Collected material:
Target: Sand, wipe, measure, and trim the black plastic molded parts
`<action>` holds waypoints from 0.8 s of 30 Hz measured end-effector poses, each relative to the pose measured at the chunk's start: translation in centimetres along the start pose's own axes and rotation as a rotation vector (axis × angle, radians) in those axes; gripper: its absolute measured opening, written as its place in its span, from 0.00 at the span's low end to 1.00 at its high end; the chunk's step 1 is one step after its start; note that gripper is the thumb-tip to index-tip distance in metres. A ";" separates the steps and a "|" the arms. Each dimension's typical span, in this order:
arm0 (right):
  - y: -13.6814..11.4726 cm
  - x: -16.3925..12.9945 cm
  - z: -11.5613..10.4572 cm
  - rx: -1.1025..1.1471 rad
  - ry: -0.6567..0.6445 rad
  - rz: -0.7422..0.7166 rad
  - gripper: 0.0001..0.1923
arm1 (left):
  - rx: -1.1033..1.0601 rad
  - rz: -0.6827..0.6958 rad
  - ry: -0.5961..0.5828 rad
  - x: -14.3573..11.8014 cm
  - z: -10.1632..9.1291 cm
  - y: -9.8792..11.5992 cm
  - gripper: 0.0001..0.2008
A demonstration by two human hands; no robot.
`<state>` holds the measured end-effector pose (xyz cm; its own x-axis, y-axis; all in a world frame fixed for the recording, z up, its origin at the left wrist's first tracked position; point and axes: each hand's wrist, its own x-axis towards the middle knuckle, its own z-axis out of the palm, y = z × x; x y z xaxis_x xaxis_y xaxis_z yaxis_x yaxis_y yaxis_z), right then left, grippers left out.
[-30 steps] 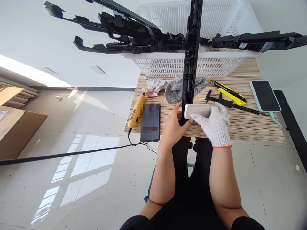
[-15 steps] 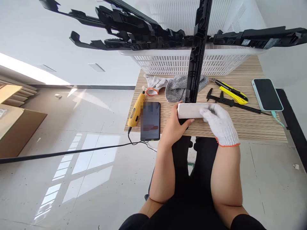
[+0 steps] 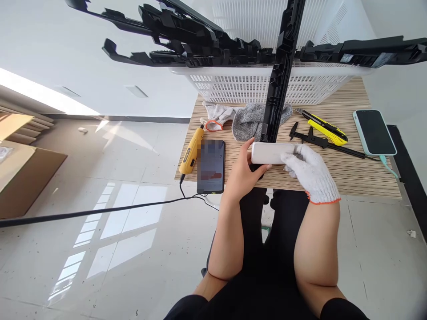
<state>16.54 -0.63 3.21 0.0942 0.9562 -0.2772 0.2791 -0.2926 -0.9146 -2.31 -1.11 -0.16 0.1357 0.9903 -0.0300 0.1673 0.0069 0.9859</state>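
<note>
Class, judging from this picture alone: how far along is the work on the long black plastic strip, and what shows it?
Already done: nothing shows a finished piece set apart. In hand: the bare left hand steadies the long black strip near its lower end, while the gloved right hand presses a white block across it. Left: more black strips lie across the white basket; whether they are worked cannot be told.

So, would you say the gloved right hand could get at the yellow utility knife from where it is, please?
Probably yes: the right hand is shut on the white block, so it must let go first, but bare tabletop and only the black caliper separate it from the yellow utility knife.
</note>
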 end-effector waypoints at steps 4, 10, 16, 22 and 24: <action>0.1 -0.2 -1.6 -0.041 0.049 0.080 0.14 | -0.040 -0.060 -0.027 0.0 -0.1 -0.1 0.41; 0.2 0.0 -0.9 -0.039 0.016 0.034 0.15 | -0.060 -0.026 -0.049 0.1 -0.1 -0.1 0.41; -0.4 -0.3 0.8 -0.009 -0.039 0.011 0.15 | 0.084 0.037 0.006 0.1 -0.2 0.3 0.40; -0.6 -0.3 1.1 -0.004 -0.040 0.038 0.14 | 0.065 0.022 0.011 0.2 -0.2 0.0 0.44; -0.5 -0.3 0.9 -0.033 -0.041 0.076 0.14 | 0.029 0.026 0.003 0.3 -0.2 -0.2 0.45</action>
<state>15.55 -0.73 3.52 0.0773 0.9304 -0.3582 0.3039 -0.3642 -0.8804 -2.51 -0.83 -0.36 0.1375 0.9905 -0.0034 0.1923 -0.0233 0.9811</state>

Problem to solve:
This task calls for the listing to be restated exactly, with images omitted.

Output of the task:
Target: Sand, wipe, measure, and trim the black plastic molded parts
`<action>` holds waypoints from 0.8 s of 30 Hz measured end-effector poses, each relative to the pose measured at the chunk's start: translation in centimetres along the start pose's own axes and rotation as a rotation vector (axis × angle, radians) in those axes; gripper: its absolute measured opening, written as its place in its span, from 0.00 at the span's low end to 1.00 at its high end; the chunk's step 1 is one step after its start; note that gripper is the thumb-tip to index-tip distance in metres. A ";" separates the steps and a "|" the arms. Each dimension's typical span, in this order:
arm0 (right):
  - y: -13.6814..11.4726 cm
  - x: -16.3925..12.9945 cm
  - z: -11.5613..10.4572 cm
  - rx: -1.1025..1.1471 rad
  - ry: -0.6567..0.6445 rad
  - rz: -0.7422..0.7166 rad
  - gripper: 0.0001..0.1923
arm1 (left):
  - rx: -1.1033..1.0601 rad
  - rz: -0.6827..0.6958 rad
  - ry: -0.5961..0.5828 rad
  - x: -14.3573..11.8014 cm
  - z: -10.1632..9.1291 cm
  - y: -9.8792..11.5992 cm
  - gripper: 0.0001..0.2008
A demonstration by two human hands; no robot.
`<state>` holds the measured end-effector pose (xyz cm; its own x-axis, y-axis; all in a world frame fixed for the recording, z up, its origin at the left wrist's first tracked position; point and axes: each hand's wrist, its own x-axis towards the middle knuckle, its own z-axis out of the palm, y = z × x; x y z xaxis_x xaxis_y xaxis_z yaxis_x yaxis_y yaxis_z), right then left, grippers left out.
[-30 steps] 
[-15 steps] 
[+0 steps] 
<state>16.54 -0.63 3.21 0.0942 0.9562 -0.2772 0.2791 -0.2926 -0.9146 -2.31 -1.11 -0.16 0.1357 0.9903 -0.0300 0.1673 0.0069 0.9859</state>
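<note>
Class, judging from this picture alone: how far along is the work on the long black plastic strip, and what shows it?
Already done: nothing shows a finished piece set apart. In hand: the bare left hand steadies the long black strip near its lower end, while the gloved right hand presses a white block across it. Left: more black strips lie across the white basket; whether they are worked cannot be told.

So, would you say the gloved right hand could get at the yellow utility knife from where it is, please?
Probably yes: the right hand is shut on the white block, so it must let go first, but bare tabletop and only the black caliper separate it from the yellow utility knife.
</note>
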 end-effector waypoints at steps 4, 10, 16, 22 and 24: <action>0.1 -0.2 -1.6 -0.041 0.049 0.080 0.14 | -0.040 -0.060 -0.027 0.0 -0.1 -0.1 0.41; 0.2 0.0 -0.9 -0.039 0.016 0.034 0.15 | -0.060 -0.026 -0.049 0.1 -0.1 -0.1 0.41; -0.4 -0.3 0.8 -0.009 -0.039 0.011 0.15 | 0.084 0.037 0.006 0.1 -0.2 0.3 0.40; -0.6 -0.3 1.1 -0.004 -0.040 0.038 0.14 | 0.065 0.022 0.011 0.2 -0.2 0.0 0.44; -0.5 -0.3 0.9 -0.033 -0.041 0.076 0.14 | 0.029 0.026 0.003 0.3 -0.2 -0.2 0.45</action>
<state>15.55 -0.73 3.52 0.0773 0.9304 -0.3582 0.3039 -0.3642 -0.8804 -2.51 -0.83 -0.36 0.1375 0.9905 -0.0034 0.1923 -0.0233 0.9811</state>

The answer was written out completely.